데이터 갯수 조건에 맞지 않는 Ticker 선별

1. 데이터 갯수가 4년치 미만인 Ticker는 제거

In [5]:
del_ticker_list = df['Ticker'].value_counts()[df['Ticker'].value_counts()<=252*4].index

In [6]:
del_ticker_index = df[df['Ticker'].isin(del_ticker_list)].index

In [7]:
df_new = df.drop(del_ticker_index) 

In [8]:
df_new.shape

(10221509, 8)

In [9]:
# 강사님의 윈도우 코드 복붙(이건 우리 입맛에 나중에 바꿔도 상관없음)
def my_window_data(df, target, window_size=20):
    X_list = []
    y_list = []
    for i in range(len(df) - window_size-1):
        X = df.iloc[i:i+window_size]
        y = df.iloc[i+window_size][target]
        X_list.append(np.array(X))      #[[] ,[] ,[] ,[]]
        y_list.append(np.array(y))       #[]   
    return  np.array(X_list), np.array(y_list).reshape(-1)

In [10]:
def per_ticker_tt_split(df, target,  size = 0.7, window_size=20):
    Ticker_train_dict = {}
    Ticker_test_dict = {}
    for t in tqdm(df.Ticker.unique()[:10]):
        scaler = MinMaxScaler()
        train_size = df[df['Ticker']==t].iloc[:int(len(df[df.Ticker==t])*size)].drop('Ticker', axis = 1)
        train_size['Datetime'] = pd.to_datetime(train_size['Datetime'])
        train_size.set_index('Datetime', inplace = True)
        scaler.fit(train_size)
        train_size = pd.DataFrame(columns = train_size.columns, data = scaler.transform(train_size))
        test_size = df[df['Ticker']==t].iloc[int(len(df[df.Ticker==t])*size):].drop('Ticker', axis = 1)
        test_size['Datetime'] = pd.to_datetime(test_size['Datetime'])
        test_size.set_index('Datetime', inplace = True)
        test_size = pd.DataFrame(columns = test_size.columns, data = scaler.transform(test_size))

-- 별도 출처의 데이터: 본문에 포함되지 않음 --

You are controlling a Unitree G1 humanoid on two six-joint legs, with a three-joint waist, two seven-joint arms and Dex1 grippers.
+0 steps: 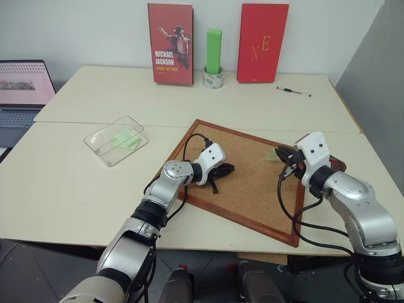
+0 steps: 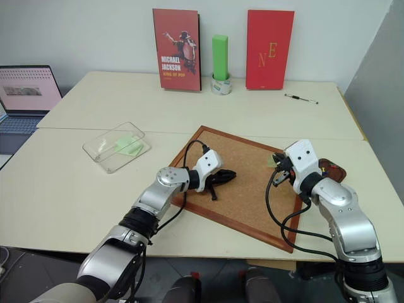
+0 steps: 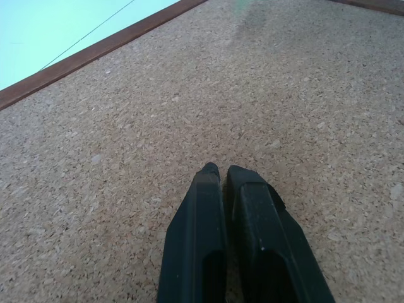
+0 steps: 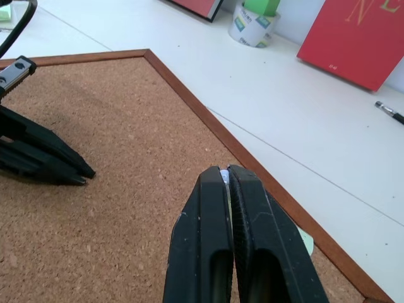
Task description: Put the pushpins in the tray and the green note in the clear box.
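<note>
pale table (image 1: 95, 189) with a corkboard (image 1: 252, 183) in the middle. left gripper (image 1: 222, 169) rests on the cork, fingers together, empty. right gripper (image 4: 226, 178) hovers at the board's right side, pinched on a tiny pin (image 4: 225, 178). a green note (image 1: 125, 138) lies in the clear box (image 1: 101, 151) far left; tray (image 2: 334, 170) peeks out behind the right arm.

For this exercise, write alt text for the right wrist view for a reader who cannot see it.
The right gripper, its jaws shut on something small and pale, hangs over the corkboard near its wooden edge. The left gripper rests on the cork; a tape roll and red book stand on the table beyond.
</note>
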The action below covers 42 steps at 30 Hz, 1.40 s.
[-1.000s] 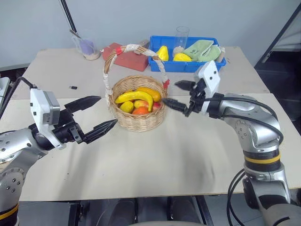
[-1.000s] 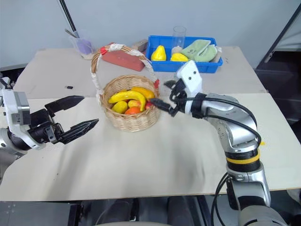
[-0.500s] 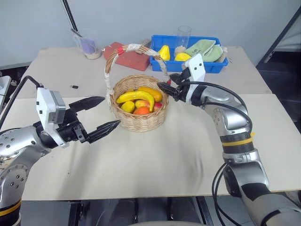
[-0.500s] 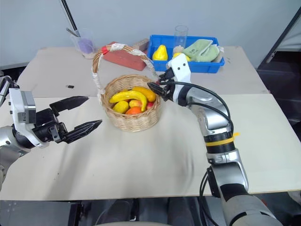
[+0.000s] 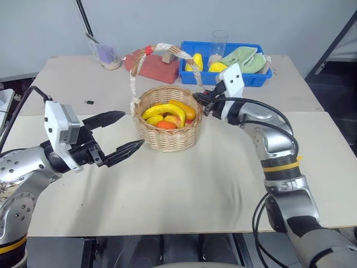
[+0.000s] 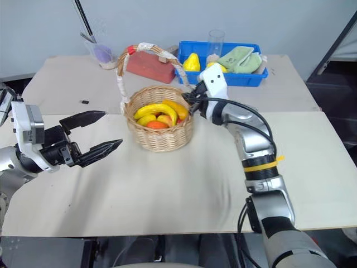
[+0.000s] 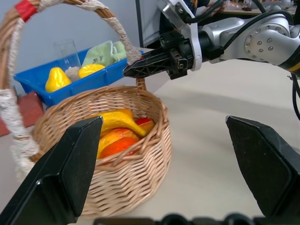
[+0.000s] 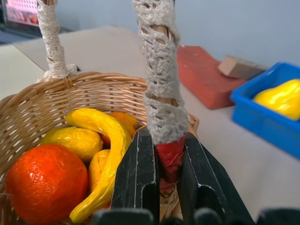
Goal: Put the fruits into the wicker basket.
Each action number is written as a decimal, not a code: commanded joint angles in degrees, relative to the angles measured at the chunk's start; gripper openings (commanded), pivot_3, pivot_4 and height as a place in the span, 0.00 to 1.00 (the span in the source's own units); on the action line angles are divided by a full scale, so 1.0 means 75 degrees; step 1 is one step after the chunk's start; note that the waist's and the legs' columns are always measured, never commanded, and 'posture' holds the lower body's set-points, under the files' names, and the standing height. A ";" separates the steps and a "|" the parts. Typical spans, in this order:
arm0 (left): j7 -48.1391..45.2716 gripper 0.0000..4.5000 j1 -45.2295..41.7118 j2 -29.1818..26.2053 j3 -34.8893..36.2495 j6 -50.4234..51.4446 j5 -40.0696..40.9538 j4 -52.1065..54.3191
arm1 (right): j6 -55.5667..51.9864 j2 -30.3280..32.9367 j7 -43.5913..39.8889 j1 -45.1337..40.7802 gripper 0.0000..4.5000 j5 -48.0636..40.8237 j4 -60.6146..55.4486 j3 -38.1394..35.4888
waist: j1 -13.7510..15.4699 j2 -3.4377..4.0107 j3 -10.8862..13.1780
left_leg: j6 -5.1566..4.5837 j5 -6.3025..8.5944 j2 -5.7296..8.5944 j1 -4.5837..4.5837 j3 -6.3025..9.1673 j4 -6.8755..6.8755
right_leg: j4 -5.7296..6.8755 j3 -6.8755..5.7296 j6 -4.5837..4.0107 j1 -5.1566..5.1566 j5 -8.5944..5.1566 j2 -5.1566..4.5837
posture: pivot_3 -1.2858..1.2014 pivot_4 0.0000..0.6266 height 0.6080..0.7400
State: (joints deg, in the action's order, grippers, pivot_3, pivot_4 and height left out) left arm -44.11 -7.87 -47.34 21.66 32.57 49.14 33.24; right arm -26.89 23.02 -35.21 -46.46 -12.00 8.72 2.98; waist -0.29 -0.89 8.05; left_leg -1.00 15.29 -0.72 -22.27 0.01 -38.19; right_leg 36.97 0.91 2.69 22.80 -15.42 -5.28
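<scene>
Tan wicker is what you have in front of you: the wicker basket (image 5: 169, 125) sits on the pale worktop (image 5: 184, 184), between your two arms, with its tall cloth-wrapped handle (image 5: 167, 51) arching over it. Your right end effector (image 8: 161, 180) is clamped on the base of that handle, its two black fingers (image 8: 136, 173) pressed on either side of the red band (image 8: 169, 157) where the handle meets the rim on the side facing the blue bin. Inside the basket you can see the banana (image 8: 105, 136) curving across the top of the pile and the orange (image 8: 44, 180) lying against the near wall, with a couple of smaller yellow and orange fruits (image 8: 77, 140) beneath and beside them. Your left end effector (image 5: 120, 135) hangs level over the worktop just beside the basket, on the side away from the right arm, with its fingers spread wide and nothing between them; it does not touch the wicker. Behind the basket stand the blue bin (image 5: 223, 71) holding yellow fruits and a green cloth (image 5: 240, 58), a red block (image 5: 158, 66), a clear glass (image 5: 218, 42) and a measuring cup (image 5: 103, 53)
</scene>
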 commanded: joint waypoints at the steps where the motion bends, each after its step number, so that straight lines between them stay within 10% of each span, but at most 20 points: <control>1: 0.0063 1.00 -0.0461 0.0075 -0.0238 -0.0109 0.0001 0.0021 | 0.0474 0.0875 0.0042 0.0144 0.03 0.0047 -0.0366 -0.0937 | 0.0032 -0.0001 0.0001 | 0.0000 0.0000 0.0001 -0.0001 -0.0002 0.0000 | -0.0002 0.0000 0.0000 -0.0001 0.0000 -0.0001 | 0.52 0.24 1.00; 13: -0.0357 1.00 -0.1476 0.0251 -0.0884 0.0028 0.0332 -0.0274 | 0.0541 0.2122 0.0521 0.0889 0.03 0.0021 0.0919 -0.2241 | -0.0134 -0.0001 0.0002 | -0.0005 -0.0001 -0.0012 0.0020 -0.0018 0.0004 | -0.0028 0.0031 -0.0001 -0.0017 -0.0001 0.0020 | 0.52 0.24 1.00; 23: -0.0273 1.00 -0.1049 0.0083 -0.0790 -0.0147 -0.0450 -0.0663 | -0.0007 0.2503 0.0231 0.1577 0.86 -0.0534 -0.0211 -0.2678 | -0.0029 0.0000 0.0002 | -0.0005 -0.0001 -0.0008 0.0011 -0.0017 0.0003 | -0.0028 0.0025 0.0001 -0.0022 0.0000 0.0011 | 0.52 0.24 1.00; 32: 0.0458 1.00 0.1481 -0.0396 0.0541 -0.0416 -0.2551 -0.0999 | 0.0282 0.4090 -0.2147 0.4285 0.86 -0.1129 -0.1541 -0.3206 | -0.0023 0.0006 0.0008 | -0.0022 0.0009 -0.0018 0.0037 -0.0014 0.0007 | -0.0104 0.0016 0.0002 -0.0058 -0.0003 0.0013 | 0.52 0.24 1.00; 42: -0.0214 1.00 0.3075 -0.0398 0.1711 -0.0931 -0.3177 -0.1465 | -0.0140 0.4858 -0.3692 0.4603 0.86 -0.1439 -0.1799 -0.2595 | 0.0015 0.0007 0.0008 | -0.0023 0.0011 -0.0029 0.0059 -0.0020 0.0022 | -0.0114 0.0022 0.0002 -0.0075 -0.0002 -0.0002 | 0.52 0.24 1.00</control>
State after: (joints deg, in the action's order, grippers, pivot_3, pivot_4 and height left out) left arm -45.14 15.05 -49.98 32.10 27.15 25.81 21.86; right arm -27.36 57.81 -61.56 -11.74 -21.70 -3.45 -15.85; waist -0.18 -0.83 8.11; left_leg -1.17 15.38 -0.93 -21.87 -0.13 -38.02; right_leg 36.09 1.05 2.70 22.25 -15.44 -5.31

        X_train, y_train = my_window_data(train_size, target, window_size)
        X_test , y_test  = my_window_data(test_size, target, window_size)
        Ticker_train_dict[f'{t}_X_train'], Ticker_train_dict[f'{t}_y_train'] = X_train, y_train
        Ticker_test_dict[f'{t}_X_test'], Ticker_test_dict[f'{t}_y_test'] = X_test , y_test
    return Ticker_train_dict, Ticker_test_dict

In [11]:
train_dict, test_dict = per_ticker_tt_split(df = df_new, target='Adj Close')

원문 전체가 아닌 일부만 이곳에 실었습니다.